Perhaps, the best definition of workplace happiness is related to one’s meaningfulness of work and their sense of belonging. When workers enjoy authentic relationships, that is when they feel most engaged and content. These are the type of relationships where employee needs are prioritized and solutions considered. For many employees, the perks, gifts and conveniences being offered to attract them back to the office seems suspect. Similarly, the motivations behind the pursuit of a happy work environment seem misplaced. Certainly, a happy work environment does correlate to higher productivity and less employee turnover. But pursuing a positive company culture through unauthentic means may very well backfire in the long run. (Want to learn the truth about company culture? This Bold story reveals it!)
“I don’t think these things like meditation or whatever employers may be doing to increase well-being are bad initiatives. But they do not substitute for decent wages, decent benefits, sane scheduling.” – Heidi Shierholz, President of the Economic Policy Institute
A Broader Vision of Workplace Happiness
When it comes down to it, there is nothing wrong with adding some niceties to the office space. These things can certainly help create a happy workplace environment. But these alone will fail to accomplish the level of workplace happiness that companies desire. Instead, it’s important that businesses take a much broader perspective when it comes to encouraging positive attitudes among their employees. Real happiness, in the workplace or otherwise, occurs when one’s needs are met and they feel connected to a team. Therefore, it takes much more than a more casual attire or a beer fridge in the break room. It requires a deeper understanding of their preferences and greater inclusivity in their roles to achieve the company’s vision.

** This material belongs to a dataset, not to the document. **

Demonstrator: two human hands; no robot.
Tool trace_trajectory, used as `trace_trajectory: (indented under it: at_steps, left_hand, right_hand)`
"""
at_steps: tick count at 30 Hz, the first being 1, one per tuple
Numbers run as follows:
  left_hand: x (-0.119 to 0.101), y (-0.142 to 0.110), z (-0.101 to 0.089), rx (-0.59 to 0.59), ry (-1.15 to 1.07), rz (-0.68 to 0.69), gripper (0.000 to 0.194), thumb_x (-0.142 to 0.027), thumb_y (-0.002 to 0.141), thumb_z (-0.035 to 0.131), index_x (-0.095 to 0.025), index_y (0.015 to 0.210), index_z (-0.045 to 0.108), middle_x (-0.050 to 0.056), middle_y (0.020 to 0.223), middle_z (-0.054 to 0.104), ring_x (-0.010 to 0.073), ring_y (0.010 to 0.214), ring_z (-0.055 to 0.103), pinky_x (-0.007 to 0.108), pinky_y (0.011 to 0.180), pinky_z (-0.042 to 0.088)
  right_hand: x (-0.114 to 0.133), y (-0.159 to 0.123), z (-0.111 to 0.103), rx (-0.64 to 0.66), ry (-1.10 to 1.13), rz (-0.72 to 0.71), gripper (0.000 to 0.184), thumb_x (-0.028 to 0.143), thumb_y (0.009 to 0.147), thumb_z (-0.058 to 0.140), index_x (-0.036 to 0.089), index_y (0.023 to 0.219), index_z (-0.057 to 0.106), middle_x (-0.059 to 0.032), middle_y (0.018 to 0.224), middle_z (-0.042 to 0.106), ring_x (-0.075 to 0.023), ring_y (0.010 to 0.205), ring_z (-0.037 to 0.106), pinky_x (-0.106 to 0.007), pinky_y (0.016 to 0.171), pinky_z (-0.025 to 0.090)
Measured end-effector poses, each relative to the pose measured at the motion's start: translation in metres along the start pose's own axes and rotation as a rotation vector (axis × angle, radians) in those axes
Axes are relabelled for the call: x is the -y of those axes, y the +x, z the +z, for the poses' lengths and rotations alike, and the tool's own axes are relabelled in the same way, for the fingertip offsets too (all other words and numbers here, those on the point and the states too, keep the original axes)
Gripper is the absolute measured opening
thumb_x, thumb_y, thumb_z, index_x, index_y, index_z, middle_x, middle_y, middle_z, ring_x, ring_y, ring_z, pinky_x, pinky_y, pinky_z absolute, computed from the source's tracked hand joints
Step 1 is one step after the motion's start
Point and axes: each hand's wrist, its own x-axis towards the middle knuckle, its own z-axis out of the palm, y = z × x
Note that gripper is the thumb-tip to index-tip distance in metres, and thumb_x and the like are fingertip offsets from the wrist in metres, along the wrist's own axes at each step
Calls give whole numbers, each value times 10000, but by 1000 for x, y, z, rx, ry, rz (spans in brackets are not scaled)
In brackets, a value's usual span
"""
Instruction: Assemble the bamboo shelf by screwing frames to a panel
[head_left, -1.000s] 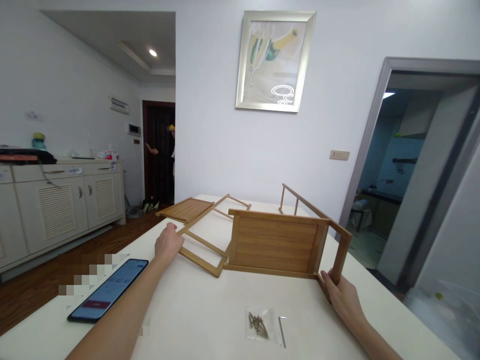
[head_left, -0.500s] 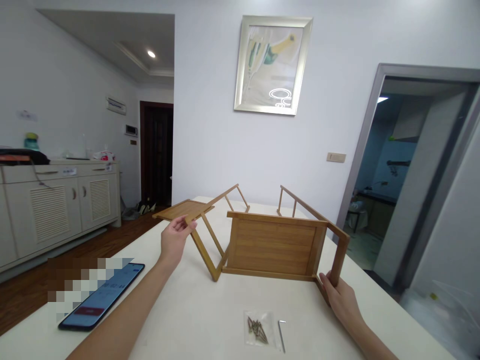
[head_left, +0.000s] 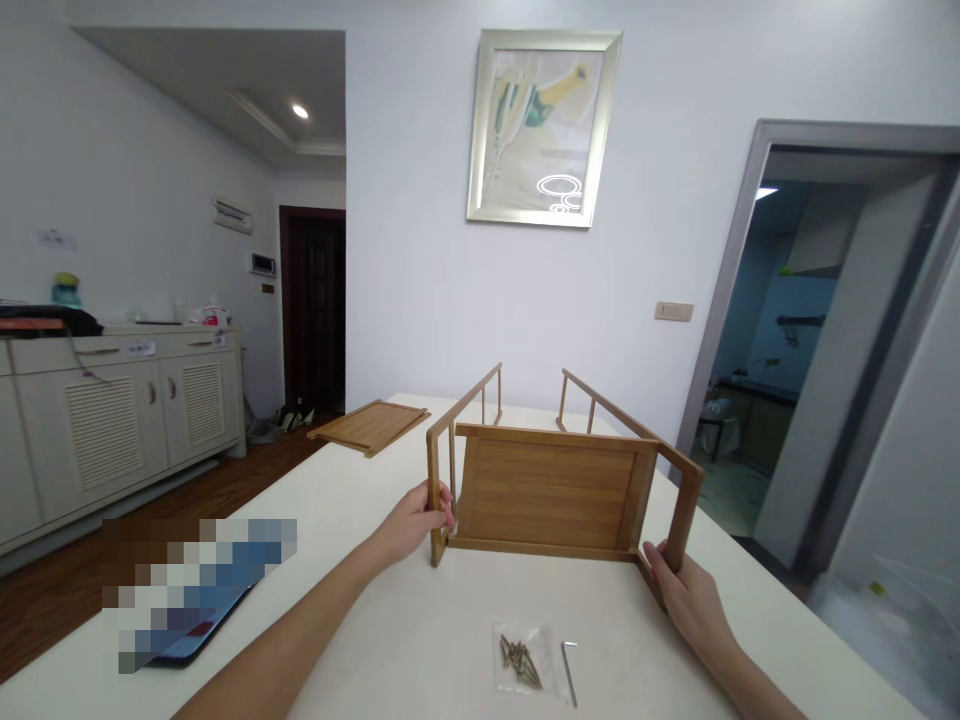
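My left hand [head_left: 416, 518] is closed round the front upright of a wooden side frame [head_left: 433, 465], which stands upright against the left end of a wooden panel [head_left: 551, 490]. On the other side, my right hand [head_left: 684, 580] grips the lower front part of a second wooden side frame [head_left: 684, 510] at the panel's right end. The panel stands on its long edge between the two frames. In front of it lie a clear bag of screws [head_left: 519, 662] and a hex key [head_left: 571, 674].
Another wooden panel [head_left: 371, 425] lies flat at the back left of the white table [head_left: 405, 630]. A phone [head_left: 187, 645], partly pixelated, rests by the left edge. Behind the table rises a wall with a framed picture [head_left: 546, 130].
My left hand has moved right and down, swinging the left side frame from a leftward tilt to upright beside the panel. My right hand has barely moved.
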Motion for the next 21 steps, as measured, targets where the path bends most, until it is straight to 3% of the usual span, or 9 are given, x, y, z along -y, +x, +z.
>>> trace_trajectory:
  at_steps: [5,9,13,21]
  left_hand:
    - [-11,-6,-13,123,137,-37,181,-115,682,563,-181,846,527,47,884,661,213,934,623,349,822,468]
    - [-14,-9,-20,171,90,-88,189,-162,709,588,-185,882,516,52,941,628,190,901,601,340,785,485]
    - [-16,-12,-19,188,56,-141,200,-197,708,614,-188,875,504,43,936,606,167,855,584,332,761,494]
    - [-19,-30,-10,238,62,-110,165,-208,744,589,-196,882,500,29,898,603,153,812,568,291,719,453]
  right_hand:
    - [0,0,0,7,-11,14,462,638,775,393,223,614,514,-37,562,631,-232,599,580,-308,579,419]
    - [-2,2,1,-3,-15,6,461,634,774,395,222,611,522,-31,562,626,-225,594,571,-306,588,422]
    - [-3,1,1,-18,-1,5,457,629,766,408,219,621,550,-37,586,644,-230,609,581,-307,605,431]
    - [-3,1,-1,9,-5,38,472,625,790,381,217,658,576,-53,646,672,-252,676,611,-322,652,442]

With this in mind, a great place to start in today’s post-pandemic world requires addressing worker schedules. Remote and hybrid work arrangements are preferred by most because it allows them to enjoy better work-life balance. Likewise, as inflation increases, a return to the office full-time means extra travel and meal costs. If employers want to cultivate real workplace happiness, these issues need to be addressed. At the same time, companies should re-explore how workers and managers interact and how this creates real engagement and participation. And of course, a fair compensation for their efforts and the economic landscape should be a priority as well. When these types of needs are respected, employee engagement and productivity will increase. And ultimately, these will foster a happy workplace environment much more than any gimmicks or games.